→ What needs to be done
Where in the entries below does "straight" appear? Copy every line that has it.

→ Records for this exercise
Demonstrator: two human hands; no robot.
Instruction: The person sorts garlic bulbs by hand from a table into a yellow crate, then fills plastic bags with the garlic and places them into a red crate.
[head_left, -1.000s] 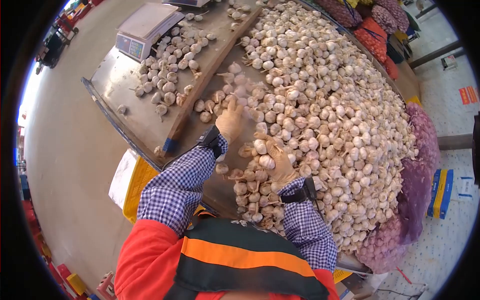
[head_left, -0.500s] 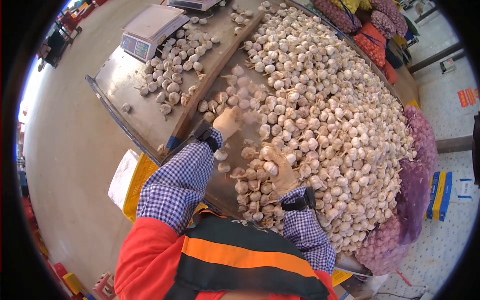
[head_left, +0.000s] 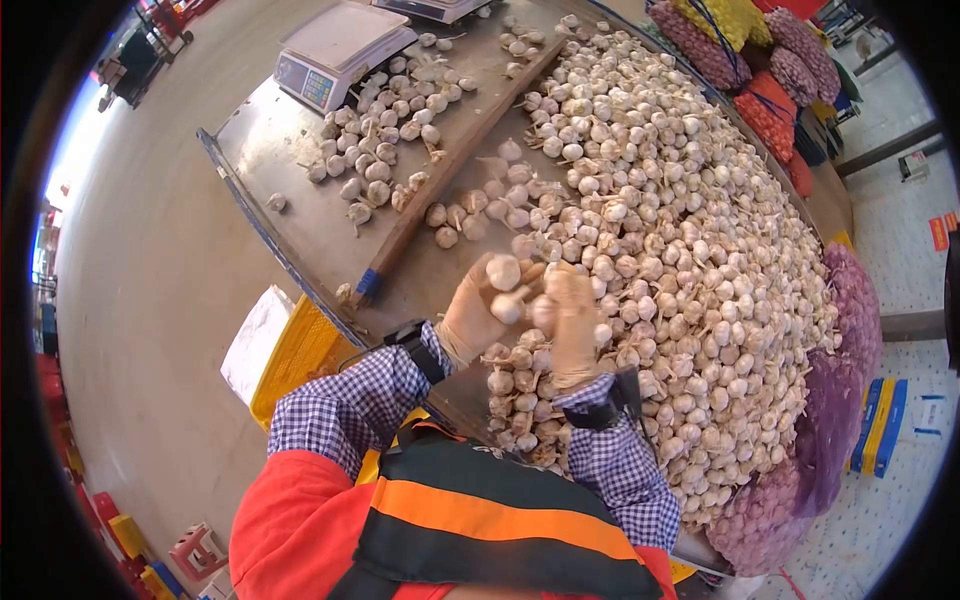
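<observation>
My left hand (head_left: 474, 312) is turned palm up near the front of the table, its fingers curled round whitish garlic bulbs (head_left: 503, 272). Close beside it, my right hand (head_left: 573, 325) is bent over another garlic bulb (head_left: 543, 313), gripped at its fingertips and slightly blurred. The two hands almost meet. A large heap of garlic (head_left: 690, 250) covers the table to the right of them, and a few loose bulbs (head_left: 470, 215) lie just beyond my left hand.
A wooden bar (head_left: 455, 160) divides the metal tabletop (head_left: 275, 150). Past it lie more garlic bulbs (head_left: 378, 170) beside a weighing scale (head_left: 345, 50). A yellow crate (head_left: 310, 345) stands at the left edge. Purple mesh sacks (head_left: 850, 300) line the right side.
My left hand has drawn back from the loose bulbs toward my right hand and now holds garlic. My right hand has risen slightly off the heap. The view has shifted a little.
</observation>
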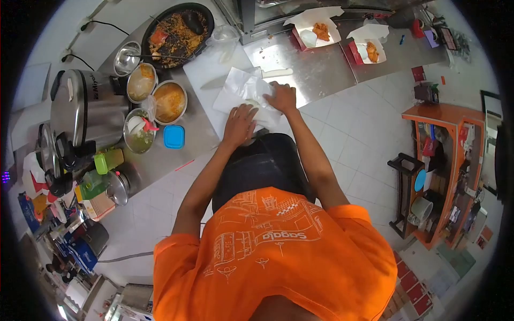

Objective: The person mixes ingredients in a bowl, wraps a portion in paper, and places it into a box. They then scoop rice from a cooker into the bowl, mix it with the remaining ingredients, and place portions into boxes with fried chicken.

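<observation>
A white, glossy wrapping sheet (243, 88) lies over a white cutting board (201, 72) at the counter's near edge. My left hand (241, 124) rests on the sheet's lower edge with fingers spread. On its right side, my right hand (282, 97) touches the sheet, its fingers bent; whether they pinch it is unclear. Something pale shows between the hands, too indistinct to name. Beyond the sheet lies a knife (277, 73) with a pale handle, its blade partly covered. A clear plastic bag (224, 38) sits at the board's far end.
A black pan of food (178, 35), metal bowls (170, 102), a blue-lidded box (174, 137) and a large steel cooker (88, 107) stand left. Two open food boxes (317, 29) (369, 45) stand at the back right. An orange shelf (441, 113) is far right.
</observation>
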The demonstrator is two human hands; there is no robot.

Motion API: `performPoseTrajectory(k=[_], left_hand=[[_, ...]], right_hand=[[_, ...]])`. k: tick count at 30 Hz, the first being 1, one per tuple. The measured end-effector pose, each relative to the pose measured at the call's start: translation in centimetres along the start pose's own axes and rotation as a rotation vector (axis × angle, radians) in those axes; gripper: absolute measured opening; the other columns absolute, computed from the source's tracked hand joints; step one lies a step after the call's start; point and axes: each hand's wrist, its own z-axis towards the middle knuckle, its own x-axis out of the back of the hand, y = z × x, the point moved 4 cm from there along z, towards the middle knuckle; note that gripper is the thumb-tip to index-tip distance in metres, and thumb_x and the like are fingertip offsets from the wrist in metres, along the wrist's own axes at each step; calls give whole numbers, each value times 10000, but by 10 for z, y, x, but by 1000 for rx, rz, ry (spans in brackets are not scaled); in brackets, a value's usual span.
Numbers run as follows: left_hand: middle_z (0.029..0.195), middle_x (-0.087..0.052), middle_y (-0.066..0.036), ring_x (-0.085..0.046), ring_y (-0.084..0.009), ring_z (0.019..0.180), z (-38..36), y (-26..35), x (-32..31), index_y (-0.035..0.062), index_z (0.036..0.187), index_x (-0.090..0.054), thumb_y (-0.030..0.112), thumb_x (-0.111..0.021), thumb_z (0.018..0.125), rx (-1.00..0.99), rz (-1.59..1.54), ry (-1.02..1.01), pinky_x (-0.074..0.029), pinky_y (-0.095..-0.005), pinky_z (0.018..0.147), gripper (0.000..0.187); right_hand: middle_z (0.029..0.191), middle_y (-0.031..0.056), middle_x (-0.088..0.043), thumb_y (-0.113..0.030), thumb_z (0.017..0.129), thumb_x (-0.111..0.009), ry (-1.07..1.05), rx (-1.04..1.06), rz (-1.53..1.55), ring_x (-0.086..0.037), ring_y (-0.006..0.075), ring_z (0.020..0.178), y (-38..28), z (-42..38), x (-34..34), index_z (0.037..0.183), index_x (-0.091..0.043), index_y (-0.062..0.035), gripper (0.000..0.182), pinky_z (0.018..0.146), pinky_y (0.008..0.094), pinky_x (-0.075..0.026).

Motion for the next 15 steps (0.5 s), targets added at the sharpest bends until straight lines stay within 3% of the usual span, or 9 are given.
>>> performPoseTrajectory(k=[1,3,4,7,9,11,13,14,15], left_hand=[[1320,-514,-135,-417,-323,1292,7,-5,2,59,1259,-562,174,-575,871,-3,7,5,-302,-479,1084,405],[1339,-503,-122,-414,-325,1294,16,-15,-7,76,1290,-541,146,-581,871,60,-6,-208,-287,-470,1096,426],[1339,-503,-122,-414,-325,1294,22,-22,-11,76,1290,-541,146,-581,871,61,-7,-207,-287,-470,1096,426],[1342,-506,-90,-390,-296,1321,39,-26,-2,94,1291,-544,109,-594,842,62,89,-40,-258,-469,1114,453],[1324,-528,-70,-350,-266,1361,47,-13,35,146,1305,-540,82,-635,781,37,182,294,-236,-497,1126,536],[1277,-564,-26,-319,-242,1387,47,-20,40,188,1223,-607,83,-665,733,-17,241,262,-219,-514,1134,504],[1236,-585,17,-352,-249,1366,45,-39,28,203,1101,-671,81,-681,709,-162,286,-61,-216,-522,1136,411],[1183,-607,49,-405,-252,1324,40,-52,33,186,1000,-702,76,-673,699,-142,262,-62,-226,-527,1130,322],[1114,-640,44,-434,-232,1297,33,-76,42,198,973,-687,75,-713,640,-104,278,49,-257,-495,1097,356]], right_hand=[[992,142,-671,-393,760,-705,7,4,3,-606,351,970,3,8,-5,1126,-625,-107,472,882,450,-464],[960,145,-673,-393,737,-733,27,58,324,-631,343,892,7,15,-13,1034,-665,-91,429,819,454,-490],[928,143,-671,-318,784,-711,105,87,335,-643,341,840,-2,11,-2,965,-686,-79,301,771,442,-505],[875,130,-658,-179,793,-664,254,232,325,-632,337,829,-34,-14,19,920,-683,-90,156,747,433,-505],[772,107,-592,-54,709,-597,252,446,56,-591,300,761,-64,-46,18,787,-645,-98,102,687,418,-489],[811,65,-571,-38,706,-589,270,512,93,-560,253,812,-75,-83,8,807,-643,-83,123,735,364,-470],[851,58,-560,-56,731,-555,225,472,100,-547,251,845,-71,-98,-6,830,-632,-82,128,741,372,-452],[851,58,-560,-56,731,-555,229,466,101,-547,251,845,-68,-102,-10,830,-632,-82,128,741,372,-452],[855,59,-560,-53,732,-554,215,464,87,-545,253,848,-65,-106,-10,839,-626,-84,132,748,371,-454]])
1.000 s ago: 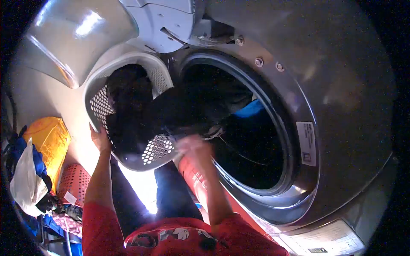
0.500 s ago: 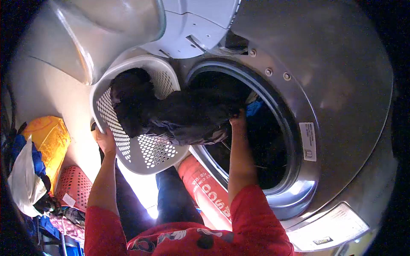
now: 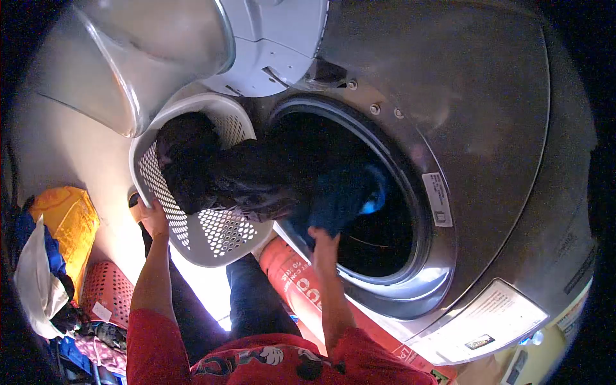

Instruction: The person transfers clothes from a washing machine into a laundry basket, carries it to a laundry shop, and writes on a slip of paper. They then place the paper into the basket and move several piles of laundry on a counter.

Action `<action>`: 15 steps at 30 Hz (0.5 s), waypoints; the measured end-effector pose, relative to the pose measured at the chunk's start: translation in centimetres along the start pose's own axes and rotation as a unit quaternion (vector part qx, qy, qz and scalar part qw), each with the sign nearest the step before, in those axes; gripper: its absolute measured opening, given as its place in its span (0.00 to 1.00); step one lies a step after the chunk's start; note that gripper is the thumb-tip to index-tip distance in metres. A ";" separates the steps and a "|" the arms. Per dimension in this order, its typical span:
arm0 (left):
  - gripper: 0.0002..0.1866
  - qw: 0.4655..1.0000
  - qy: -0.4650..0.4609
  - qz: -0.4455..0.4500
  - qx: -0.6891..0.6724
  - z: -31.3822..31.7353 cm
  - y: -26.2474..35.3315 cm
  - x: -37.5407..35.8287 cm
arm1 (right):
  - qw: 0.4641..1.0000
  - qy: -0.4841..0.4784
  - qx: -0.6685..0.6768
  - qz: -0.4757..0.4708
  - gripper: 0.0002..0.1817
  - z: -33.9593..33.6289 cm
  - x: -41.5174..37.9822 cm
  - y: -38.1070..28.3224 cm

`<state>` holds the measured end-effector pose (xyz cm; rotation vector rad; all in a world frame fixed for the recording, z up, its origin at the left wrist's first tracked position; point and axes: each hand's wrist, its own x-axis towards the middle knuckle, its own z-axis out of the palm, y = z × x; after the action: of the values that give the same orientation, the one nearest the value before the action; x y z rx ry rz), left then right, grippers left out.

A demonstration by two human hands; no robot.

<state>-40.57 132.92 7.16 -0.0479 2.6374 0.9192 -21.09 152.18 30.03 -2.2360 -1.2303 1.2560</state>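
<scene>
My left hand is closed on the left rim of a pale plastic laundry basket with perforated walls. The basket is tilted toward the round opening of a front-loading washing machine. Dark clothes stretch from inside the basket across to the opening. My right hand, at the lower edge of the opening, is closed on a blue garment that reaches into the drum. Where the blue garment meets the dark clothes is hard to make out. The drum's inside is mostly dark.
The machine's open door hangs above the basket. A red cylinder-like container with white lettering lies below the opening. At the left are a pink perforated basket, a yellow bag and a white cloth.
My right hand has moved down and left, drawing the blue garment out toward the opening's lower edge. The left hand still grips the basket. The view has shifted slightly.
</scene>
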 end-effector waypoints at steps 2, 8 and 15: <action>0.14 1.000 -0.004 0.007 0.005 0.0 0.0 0.0 | 0.975 -0.046 -0.213 -0.034 0.28 -1.9 -3.5 5.9; 0.21 0.998 -0.039 -0.036 -0.042 1.4 -3.9 0.8 | 0.403 -0.414 -0.735 -0.354 0.30 -1.9 -13.6 10.2; 0.20 0.997 -0.032 -0.037 -0.051 0.2 -1.5 0.0 | 0.934 -0.222 -0.151 -0.234 0.18 2.3 2.9 2.6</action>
<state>-40.33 131.93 6.10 -0.1367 2.5104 1.0133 -20.84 152.58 25.51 -1.7025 -2.1002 1.4854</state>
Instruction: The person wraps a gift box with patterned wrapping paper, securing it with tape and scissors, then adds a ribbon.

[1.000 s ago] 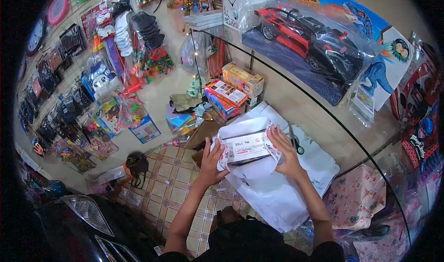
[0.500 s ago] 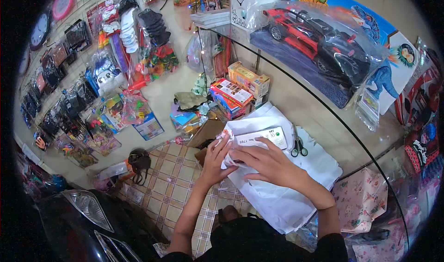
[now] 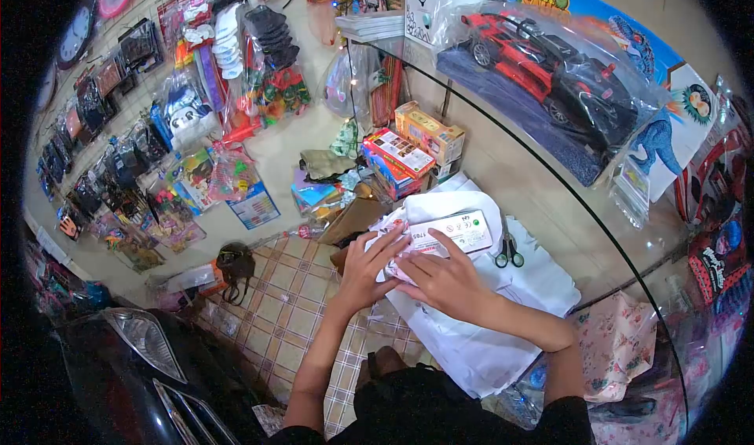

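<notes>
A white box (image 3: 473, 227) with printed marks and "1705" lies on a large sheet of wrapping paper (image 3: 518, 303), white side up. Folded paper with a reddish print covers the box's left end. My left hand (image 3: 367, 271) is closed around that end, its fingers pressing the folded paper. Across the box's near side lies my right hand (image 3: 446, 282), its index finger stretched onto the box top and its other fingers curled on the paper fold. Its thumb is mostly hidden. Scissors (image 3: 509, 252) rest on the paper, right of the box.
Colourful small boxes (image 3: 398, 153) are stacked behind the paper. A glass-edged shelf (image 3: 550, 170) holds a bagged red and black toy car (image 3: 542, 68). Floral pink paper (image 3: 616, 347) lies at right. A black motorbike (image 3: 149, 358) stands at lower left.
My right hand has shifted a little down and left, its fingers closing onto the paper fold near my left hand. Red print on the box now shows. The camera view has shifted slightly.
</notes>
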Tool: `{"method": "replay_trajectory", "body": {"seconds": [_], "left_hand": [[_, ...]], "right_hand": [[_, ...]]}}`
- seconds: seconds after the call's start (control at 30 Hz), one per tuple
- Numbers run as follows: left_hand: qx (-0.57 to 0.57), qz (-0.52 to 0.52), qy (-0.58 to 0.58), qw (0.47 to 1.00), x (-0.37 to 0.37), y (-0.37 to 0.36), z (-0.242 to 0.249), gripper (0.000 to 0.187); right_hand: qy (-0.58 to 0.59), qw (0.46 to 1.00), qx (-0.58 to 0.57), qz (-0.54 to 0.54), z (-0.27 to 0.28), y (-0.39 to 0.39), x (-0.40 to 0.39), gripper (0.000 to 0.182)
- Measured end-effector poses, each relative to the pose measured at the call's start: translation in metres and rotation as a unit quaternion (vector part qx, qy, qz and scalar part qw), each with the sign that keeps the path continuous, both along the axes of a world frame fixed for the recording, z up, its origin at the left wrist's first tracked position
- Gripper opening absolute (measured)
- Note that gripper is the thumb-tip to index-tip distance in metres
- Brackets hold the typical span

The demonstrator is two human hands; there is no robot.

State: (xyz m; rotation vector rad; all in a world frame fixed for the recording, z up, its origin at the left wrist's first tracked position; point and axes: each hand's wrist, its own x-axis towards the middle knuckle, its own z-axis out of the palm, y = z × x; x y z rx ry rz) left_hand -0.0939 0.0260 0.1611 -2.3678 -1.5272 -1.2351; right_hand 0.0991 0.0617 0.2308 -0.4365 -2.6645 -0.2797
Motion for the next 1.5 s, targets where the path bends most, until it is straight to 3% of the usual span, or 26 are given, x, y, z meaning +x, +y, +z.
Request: {"method": "replay_trajectory", "body": {"seconds": [0.23,0.43,0.63,0.73,1.0,1.2,1.3,1.5], "left_hand": [[-0.044,-0.013,-0.020,0.999,-0.001,0.000,0.015,0.076],[0.011,0.012,-0.042,0.999,0.005,0.001,0.016,0.065],[0.113,-0.010,-0.106,0.988,0.001,0.005,-0.018,0.037],[0.079,-0.025,-0.156,0.984,0.003,0.005,-0.022,0.028],[0.023,-0.085,-0.163,0.983,0.002,0.002,-0.005,0.021],[0.024,-0.092,-0.156,0.983,0.001,0.003,0.001,0.019],[0.016,-0.094,-0.139,0.986,0.000,0.003,0.004,0.019],[-0.006,-0.088,-0.138,0.986,0.002,0.002,0.010,0.015]], "right_hand": [[0.003,0.999,-0.037,0.022,0.002,0.010,0.006,0.028],[-0.015,0.999,-0.036,0.011,0.001,0.022,0.008,0.029],[0.023,0.999,-0.019,0.021,-0.001,0.025,0.009,0.023],[0.019,1.000,-0.021,0.013,-0.005,0.025,0.010,0.020],[-0.004,0.997,-0.083,0.005,0.022,0.011,0.013,0.026],[0.068,0.990,-0.126,0.008,0.019,0.016,0.011,0.027],[0.097,0.988,-0.109,0.059,0.015,0.018,0.004,0.018],[0.021,0.998,-0.054,0.013,0.019,0.017,0.005,0.005]]}}
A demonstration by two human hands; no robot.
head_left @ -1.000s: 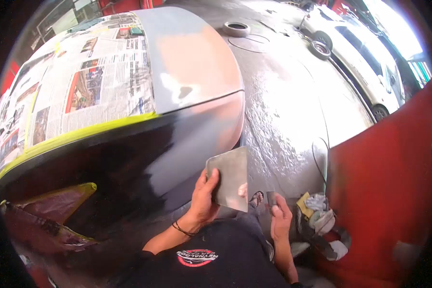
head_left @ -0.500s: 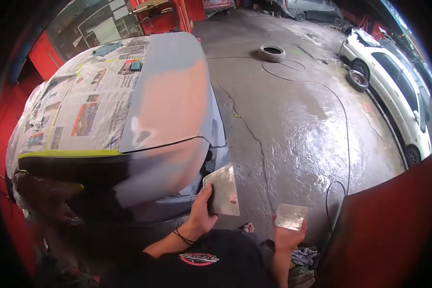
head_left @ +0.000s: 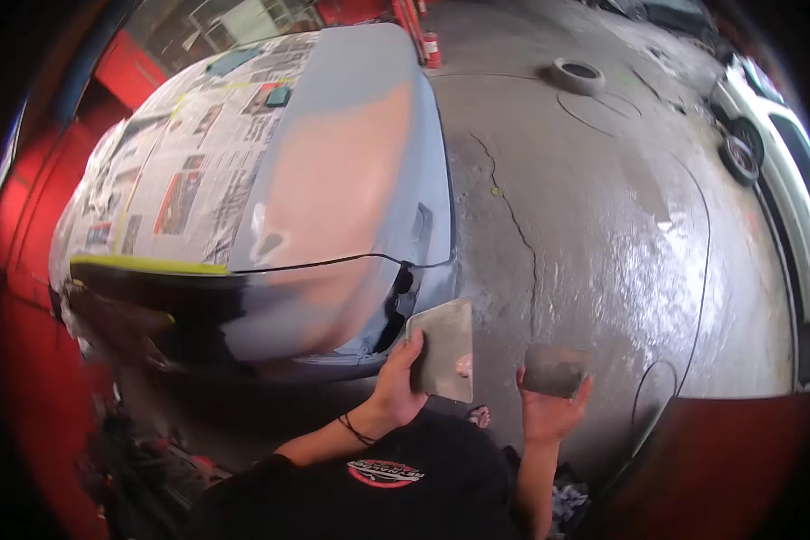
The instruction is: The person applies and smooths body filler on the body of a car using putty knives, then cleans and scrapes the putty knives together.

→ Reply to the exercise
Motion for the next 15 steps (0.5 s), targets added at the sharpest bends until straight lines stay within 3% of the usual span, or 9 are given.
Motion for the next 1.5 s, targets where the path bends most, until it is straight to 3% of the usual span, or 26 are given, x, y, z meaning +x, +y, +z.

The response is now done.